Task details:
The listing below should be reproduced precisely, except for its images.

Data provided:
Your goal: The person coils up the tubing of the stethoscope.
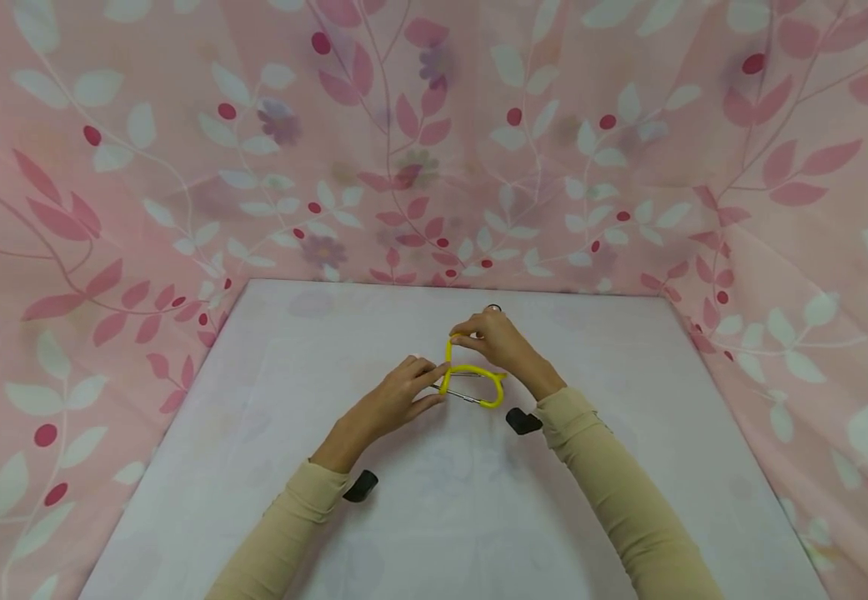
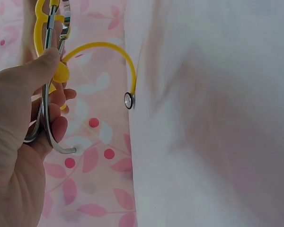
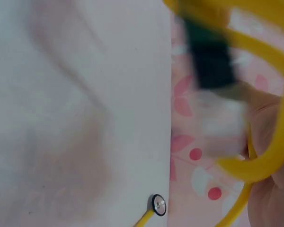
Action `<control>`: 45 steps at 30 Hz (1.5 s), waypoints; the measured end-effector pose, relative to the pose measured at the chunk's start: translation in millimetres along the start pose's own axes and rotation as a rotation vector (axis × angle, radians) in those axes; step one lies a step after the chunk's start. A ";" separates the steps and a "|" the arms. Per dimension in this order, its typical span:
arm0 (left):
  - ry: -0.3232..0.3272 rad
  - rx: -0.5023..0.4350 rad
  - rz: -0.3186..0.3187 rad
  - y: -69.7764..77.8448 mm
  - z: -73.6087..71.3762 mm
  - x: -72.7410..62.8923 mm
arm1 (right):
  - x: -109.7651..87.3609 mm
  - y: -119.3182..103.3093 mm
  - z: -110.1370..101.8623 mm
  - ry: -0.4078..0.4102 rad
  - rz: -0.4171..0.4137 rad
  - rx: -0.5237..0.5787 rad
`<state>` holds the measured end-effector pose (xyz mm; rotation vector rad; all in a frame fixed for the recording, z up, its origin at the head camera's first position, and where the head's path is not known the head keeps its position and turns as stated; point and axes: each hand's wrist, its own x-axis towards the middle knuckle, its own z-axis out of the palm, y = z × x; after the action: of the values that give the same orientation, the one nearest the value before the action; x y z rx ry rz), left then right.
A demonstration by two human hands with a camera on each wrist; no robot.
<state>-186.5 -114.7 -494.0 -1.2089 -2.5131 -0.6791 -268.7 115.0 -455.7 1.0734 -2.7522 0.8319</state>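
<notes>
A stethoscope with yellow tubing (image 1: 495,385) and metal ear tubes is held up over the white tabletop. My left hand (image 1: 396,396) grips it by the metal tubes (image 2: 47,106), the thumb lying across them in the left wrist view. Above and to the right, my right hand (image 1: 499,340) pinches a raised stretch of the yellow tubing between thumb and fingers. The round chestpiece (image 2: 128,100) hangs at the tubing's end. In the right wrist view, looped tubing and a blurred dark-and-pale part (image 3: 210,59) stand before the right hand (image 3: 267,118), hiding much of it.
Around the white table (image 1: 434,517) hangs pink cloth (image 1: 434,150) with a leaf pattern, behind and at both sides. A small black device (image 1: 524,421) sits by the right wrist, another black device (image 1: 361,486) by the left.
</notes>
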 end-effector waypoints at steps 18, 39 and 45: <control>0.149 -0.074 0.008 2.7 -5.5 2.1 | -38.9 16.4 37.0 0.164 0.001 0.261; 0.205 0.062 -0.190 -23.5 1.0 1.3 | -71.2 -47.2 66.5 0.169 0.048 0.123; 0.229 0.087 -0.232 -34.3 -0.7 -1.0 | -81.5 -59.9 61.5 0.129 -0.003 0.036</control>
<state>-212.9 -134.3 -504.0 -0.7694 -2.4804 -0.7085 -161.0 96.7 -501.2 0.9916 -2.6390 0.9194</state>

Task answer:
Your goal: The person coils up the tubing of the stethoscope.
Action `<control>`: 45 steps at 30 Hz (1.5 s), waypoints; the measured end-effector pose, relative to the pose measured at the chunk's start: translation in millimetres along the start pose's own axes and rotation as a rotation vector (axis × angle, radians) in those axes; step one lies a step after the chunk's start. A ";" separates the steps and a "|" the arms. Per dimension in this order, its typical span:
arm0 (left):
  - ry: -0.3232..0.3272 rad
  - rx: -0.5023..0.4350 rad
  - rz: -0.3186..0.3187 rad
  - y: -69.7764..77.8448 mm
  - z: -73.6087..71.3762 mm
  - x: -72.7410..62.8923 mm
arm1 (right):
  - x: -109.7651..87.3609 mm
  - y: -119.3182..103.3093 mm
  - z: -110.1370..101.8623 mm
  - ry: -0.4078..0.4102 rad
  - rz: -0.4171..0.4137 rad
  - rx: -0.5237..0.5787 rad
`<state>` holds the measured end-effector pose (xyz mm; rotation vector rad; all in a frame fixed for the recording, z up, its origin at the head camera's first position, and where the head's path is not known the head keeps its position and turns as stated; point and axes: each hand's wrist, its own x-axis towards the middle knuckle, its own z-axis out of the palm, y = z × x; after the action: of the values that give the same orientation, the one nearest the value before the action; x y z rx ry rz), left then right.
A demonstration by two human hands with a camera on each wrist; no robot.
<state>-186.5 -114.7 -494.0 -1.2089 -2.5131 -0.6791 -268.7 115.0 -455.7 1.0734 -2.7522 0.8319</state>
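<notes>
A stethoscope with yellow tubing (image 1: 495,385) and metal ear tubes is held up over the white tabletop. My left hand (image 1: 396,396) grips it by the metal tubes (image 2: 47,106), the thumb lying across them in the left wrist view. Above and to the right, my right hand (image 1: 499,340) pinches a raised stretch of the yellow tubing between thumb and fingers. The round chestpiece (image 2: 128,100) hangs at the tubing's end. In the right wrist view, looped tubing and a blurred dark-and-pale part (image 3: 210,59) stand before the right hand (image 3: 267,118), hiding much of it.
Around the white table (image 1: 434,517) hangs pink cloth (image 1: 434,150) with a leaf pattern, behind and at both sides. A small black device (image 1: 524,421) sits by the right wrist, another black device (image 1: 361,486) by the left.
</notes>
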 end-effector waypoints at steps 18, 39 and 45: <control>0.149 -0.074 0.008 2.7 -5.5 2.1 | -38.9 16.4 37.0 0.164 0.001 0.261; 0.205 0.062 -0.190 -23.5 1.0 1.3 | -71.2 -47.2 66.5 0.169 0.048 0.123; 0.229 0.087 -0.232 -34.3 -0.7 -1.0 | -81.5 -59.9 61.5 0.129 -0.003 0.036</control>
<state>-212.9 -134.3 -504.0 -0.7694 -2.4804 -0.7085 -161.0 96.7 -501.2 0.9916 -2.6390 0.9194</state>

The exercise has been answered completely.